Publisher: HarperCollins
ISBN: 0062342649
Category : Biography & Autobiography
Languages : en
Pages : 200
Book Description
One overeducated Florida State fan confronts the religiously perverted, racially suspect, and sexually fraught nature of the sport she hates to love: college football. Diane Roberts is a self-described feminist with a PhD from Oxford. She's also a second-generation season ticket holder—and an English professor—at one of the elite college football schools in the country. It's not as if she approves of the violence and hypermasculinity on display; she just can't help herself. So every Saturday from September through December she surrenders to her Inner Barbarian. The same goes for the rest of her "tribe," those thousands of hooting, hollering, beer-swilling Seminoles who, like Roberts, spent the 2013–14 season basking in the loping, history-making Hail Marys of Jameis Winston, the team's Heisman-winning quarterback, when they weren't gawking, dumbstruck, at the headlines in which he was accused of sexual assault.

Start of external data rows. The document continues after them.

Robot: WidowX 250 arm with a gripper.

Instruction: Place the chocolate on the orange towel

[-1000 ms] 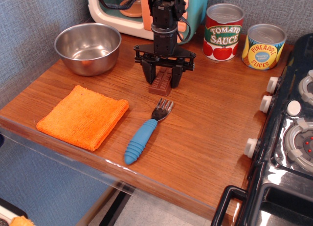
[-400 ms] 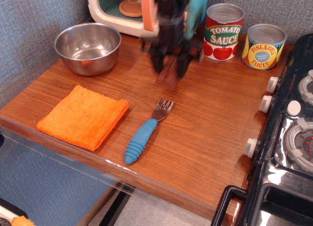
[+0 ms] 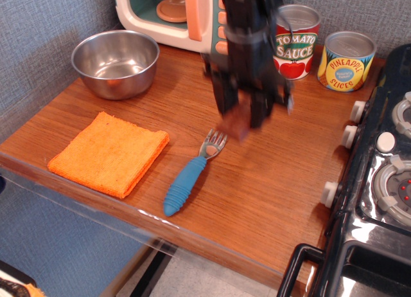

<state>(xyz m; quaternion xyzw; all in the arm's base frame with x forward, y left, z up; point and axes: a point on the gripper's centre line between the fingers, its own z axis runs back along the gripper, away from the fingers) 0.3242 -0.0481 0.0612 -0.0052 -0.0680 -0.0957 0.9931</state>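
Note:
My black gripper (image 3: 243, 116) hangs above the middle of the wooden counter, blurred by motion, and is shut on the chocolate (image 3: 234, 125), a dark-brown bar lifted off the wood just above the fork's head. The orange towel (image 3: 109, 152) lies folded flat at the front left of the counter, well to the left of the gripper, with nothing on it.
A blue-handled fork (image 3: 190, 173) lies just below the gripper. A steel bowl (image 3: 115, 62) stands at the back left and a toy microwave (image 3: 180, 14) behind it. Tomato sauce can (image 3: 293, 42) and pineapple can (image 3: 346, 60) stand at the back right. A stove (image 3: 379, 181) borders the right edge.
The gripper closed on the chocolate, lifted it off the counter and has moved toward the front right, now above the fork's head.

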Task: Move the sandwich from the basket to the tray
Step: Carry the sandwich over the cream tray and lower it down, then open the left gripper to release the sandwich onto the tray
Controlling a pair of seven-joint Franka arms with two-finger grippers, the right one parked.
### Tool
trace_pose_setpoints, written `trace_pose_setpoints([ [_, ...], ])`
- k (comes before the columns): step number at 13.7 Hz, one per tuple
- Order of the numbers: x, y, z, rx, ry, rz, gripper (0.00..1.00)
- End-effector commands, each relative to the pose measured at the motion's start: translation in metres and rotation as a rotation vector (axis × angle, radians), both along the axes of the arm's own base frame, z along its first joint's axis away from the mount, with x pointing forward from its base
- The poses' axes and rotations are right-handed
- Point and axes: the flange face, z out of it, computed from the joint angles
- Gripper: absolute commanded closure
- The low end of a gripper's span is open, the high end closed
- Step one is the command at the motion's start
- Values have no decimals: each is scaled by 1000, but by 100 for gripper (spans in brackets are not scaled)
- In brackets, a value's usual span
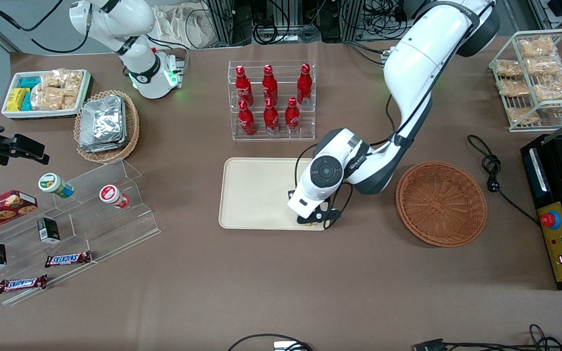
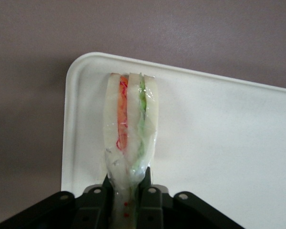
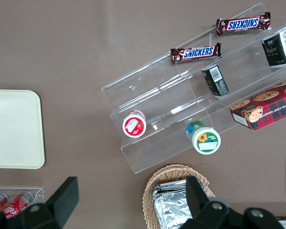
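My gripper (image 1: 313,222) hangs low over the cream tray (image 1: 256,195), at the tray's corner nearest the front camera and the basket. It is shut on the sandwich (image 2: 128,119), a clear-wrapped wedge of pale bread with orange-red and green layers. In the left wrist view the fingers (image 2: 151,200) pinch the wrapper's narrow end, and the wedge reaches out over the tray (image 2: 219,143) close to its rounded corner. The arm hides nearly all of the sandwich in the front view. The orange-brown woven basket (image 1: 441,204) lies beside the tray, toward the working arm's end, with nothing in it.
A clear rack of red bottles (image 1: 271,100) stands farther from the front camera than the tray. A tan basket of foil packs (image 1: 107,126) and a stepped acrylic shelf (image 1: 66,229) lie toward the parked arm's end. A black control box (image 1: 559,214) and a cable (image 1: 493,170) lie next to the basket.
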Motion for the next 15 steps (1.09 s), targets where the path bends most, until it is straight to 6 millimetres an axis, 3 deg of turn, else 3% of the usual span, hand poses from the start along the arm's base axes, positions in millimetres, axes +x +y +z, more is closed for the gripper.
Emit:
trace_pose_setpoints([
  [1,8,8,-6,25,-3,22,0],
  [2,12,11,3,24,-15,30,0],
  [4,30,34,44,28,-55,71,0],
  [5,41,55,69,36,-65,100,0],
  [8,47,94,156,57,-118,140,0],
  [10,50,139,204,83,-129,183,0],
  [13,33,183,271,103,-156,164,0],
  [15,12,210,303,106,-171,119,0],
])
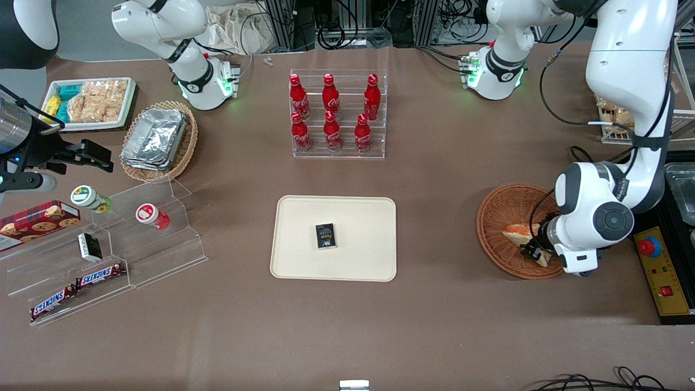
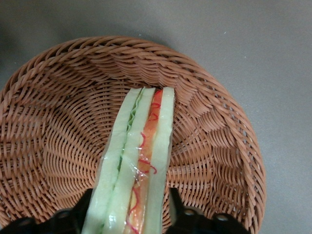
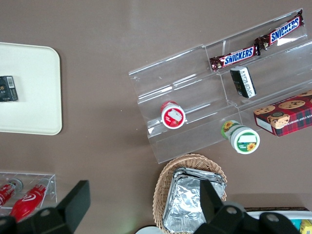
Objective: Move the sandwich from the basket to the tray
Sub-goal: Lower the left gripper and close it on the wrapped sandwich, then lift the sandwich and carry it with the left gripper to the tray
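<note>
Tray (image 1: pixel 304 260): cream rectangle at the table's middle, well apart from my fingers, toward the parked arm's end; a small black packet (image 1: pixel 326 236) lies on it.
Basket (image 1: pixel 507 209): reddish-brown wicker round directly under my gripper (image 1: pixel 535 254).
Sandwich (image 2: pixel 139 161): on edge inside the basket, clear-wrapped, bread, green and orange-red layers showing; its long axis runs straight out from between my fingers toward the basket's rim.
Fingers (image 2: pixel 176 204): one dark pad at each bread face of the wedge, the gap narrowed to the sandwich's thickness; I am clasping its near end.
</note>
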Motion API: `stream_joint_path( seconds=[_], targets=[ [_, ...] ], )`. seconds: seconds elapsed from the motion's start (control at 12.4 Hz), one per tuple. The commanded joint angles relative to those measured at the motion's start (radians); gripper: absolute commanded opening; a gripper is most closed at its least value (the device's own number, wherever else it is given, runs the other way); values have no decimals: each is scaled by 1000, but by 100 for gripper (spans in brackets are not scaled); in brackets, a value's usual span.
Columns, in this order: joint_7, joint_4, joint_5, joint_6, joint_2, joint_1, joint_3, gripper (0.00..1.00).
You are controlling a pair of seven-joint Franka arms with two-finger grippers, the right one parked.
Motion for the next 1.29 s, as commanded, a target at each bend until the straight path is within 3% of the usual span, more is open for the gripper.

In Tribal, Roberts explores college football's grip on the country at the very moment when gender roles are blurring, social institutions are in flux, and the question of who is—and is not—an American is frequently challenged. For die-hard fans, the sport is a comfortable retreat into tradition, proof of our national virility, and a reflection of an America without troubling ambiguities. Yet, Roberts argues, it is also a representation of the buried heart of this country: a game and a culture built upon the dark past of the South, secrets so obvious they hide in plain sight. With her droll Southern voice and a phrase-turning style reminiscent of Roy Blount Jr. and Sarah Vowell, Roberts offers a sociological unpacking of the sport's dubious history that is at once affectionate and cautionary.